Marcela reflexiona con enorme satisfacción sobre la dignidad recobrada del gran país y su progreso evidente, tras la postración colonial que exacerbó las tensiones de una sociedad salvajemente desigual. Concluye que Mao ha aportado un marxismo adaptado a la tradición china que marca el albor de una nueva era.
Belleza de los puentes culturales
En una época en que está de moda magnificar el papel de las diferencias culturales y las señas de identidad, trayectorias como la de nuestra protagonista revelan lo que nos perdemos con el horror al mestizaje. Ella supo sacar provecho de las circunstancias aleatorias de su origen, y con su labor divulgadora marcó un hito en el gran desafío de exhibir para el mundo hispano los tesoros de la cultura china. Nadie hizo tanto como ella para acercarnos a ese universo de matices y simetrías siempre sorprendentes, en el que el lenguaje tiene tonos musicales y la poesía no se escribe, sino que se dibuja con los trazos delicados de un pincel.

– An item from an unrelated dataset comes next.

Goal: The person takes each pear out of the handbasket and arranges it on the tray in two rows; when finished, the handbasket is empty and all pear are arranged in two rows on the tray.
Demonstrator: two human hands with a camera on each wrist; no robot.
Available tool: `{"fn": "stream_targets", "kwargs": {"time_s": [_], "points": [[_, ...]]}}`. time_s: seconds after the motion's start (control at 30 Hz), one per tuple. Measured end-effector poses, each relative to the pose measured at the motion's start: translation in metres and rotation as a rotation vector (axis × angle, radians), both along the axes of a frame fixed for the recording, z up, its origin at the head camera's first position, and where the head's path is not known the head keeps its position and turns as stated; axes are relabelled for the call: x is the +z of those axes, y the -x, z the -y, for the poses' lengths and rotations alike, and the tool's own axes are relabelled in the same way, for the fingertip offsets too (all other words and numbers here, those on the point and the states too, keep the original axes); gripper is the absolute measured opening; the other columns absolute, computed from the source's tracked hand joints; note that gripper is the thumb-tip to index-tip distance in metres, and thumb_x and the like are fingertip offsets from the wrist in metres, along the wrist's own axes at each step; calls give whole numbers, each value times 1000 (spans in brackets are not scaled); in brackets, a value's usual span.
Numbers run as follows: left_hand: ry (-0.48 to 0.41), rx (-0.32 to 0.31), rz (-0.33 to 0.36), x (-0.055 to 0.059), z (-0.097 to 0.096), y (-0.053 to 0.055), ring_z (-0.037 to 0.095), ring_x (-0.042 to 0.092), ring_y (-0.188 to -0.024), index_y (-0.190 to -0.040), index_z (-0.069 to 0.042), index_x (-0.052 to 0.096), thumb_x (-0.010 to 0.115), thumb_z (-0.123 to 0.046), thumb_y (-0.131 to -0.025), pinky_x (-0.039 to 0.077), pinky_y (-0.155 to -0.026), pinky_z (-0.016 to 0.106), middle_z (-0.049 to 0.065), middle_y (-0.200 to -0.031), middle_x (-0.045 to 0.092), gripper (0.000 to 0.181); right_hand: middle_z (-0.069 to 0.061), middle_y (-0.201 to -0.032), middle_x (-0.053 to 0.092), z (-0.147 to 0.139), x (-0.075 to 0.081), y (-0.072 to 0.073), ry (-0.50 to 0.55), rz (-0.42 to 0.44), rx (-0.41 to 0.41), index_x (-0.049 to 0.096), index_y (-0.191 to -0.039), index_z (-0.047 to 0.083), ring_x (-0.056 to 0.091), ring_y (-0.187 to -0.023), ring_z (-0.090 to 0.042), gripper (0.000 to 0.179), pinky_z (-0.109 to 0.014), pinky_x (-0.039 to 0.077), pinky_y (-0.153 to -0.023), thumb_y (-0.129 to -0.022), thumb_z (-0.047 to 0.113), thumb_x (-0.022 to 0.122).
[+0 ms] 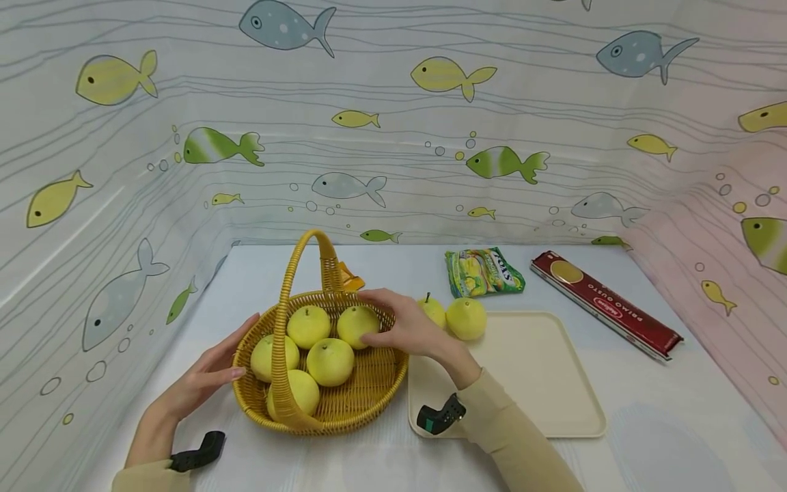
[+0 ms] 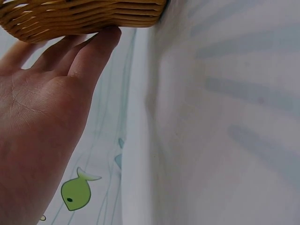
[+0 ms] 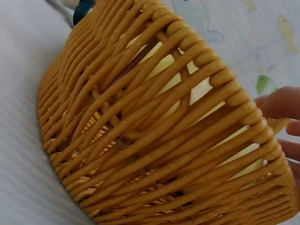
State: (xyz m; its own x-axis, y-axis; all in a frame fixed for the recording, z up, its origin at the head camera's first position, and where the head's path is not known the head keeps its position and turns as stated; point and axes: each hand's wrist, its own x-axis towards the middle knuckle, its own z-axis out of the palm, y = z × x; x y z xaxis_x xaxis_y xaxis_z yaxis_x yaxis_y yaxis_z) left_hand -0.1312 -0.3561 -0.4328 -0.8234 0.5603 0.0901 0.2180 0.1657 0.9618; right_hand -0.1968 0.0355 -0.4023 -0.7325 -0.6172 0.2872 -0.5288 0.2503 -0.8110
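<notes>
A yellow wicker basket point(image 1: 369, 396) with a tall arched handle holds several round yellow-green pears point(image 1: 330, 362). My right hand point(image 1: 408, 324) reaches over its right rim and holds the rear right pear point(image 1: 353, 328), thumb in front and fingers behind. Through the weave in the right wrist view, pale fruit shows, with fingertips point(image 3: 283, 103) past the rim. My left hand point(image 1: 197, 379) rests against the basket's left outer wall, thumb and fingers spread apart. In the left wrist view, the fingers of my left hand point(image 2: 51, 89) touch the basket point(image 2: 93, 16), their tips partly hidden by it.
A cream tray point(image 1: 522, 383) lies right of the basket, with two more pears point(image 1: 466, 319) at its back left corner. Behind are a green candy bag point(image 1: 482, 272) and a long dark red packet point(image 1: 605, 304). An orange item point(image 1: 350, 277) sits behind the basket.
</notes>
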Motion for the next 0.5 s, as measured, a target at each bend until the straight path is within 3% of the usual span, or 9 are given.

Marcela de Juan fue testigo de la transformación de su país en el siglo XX, y nos dejó un conmovedor testimonio de ella en su autobiografía. La recordamos por eso, y también porque, con sensibilidad y erudición, tejió traducciones exquisitas de la poesía y los relatos chinos clásicos. Ella hizo hablar así a Li Po para nosotros: “Me preguntas por qué estoy aquí, en la montaña azul./ Yo no contesto, sonrío simplemente, en paz el corazón./ Caen las flores, corre el agua, todo se va sin dejar huella./ Es éste mi universo, diferente del mundo de los hombres.”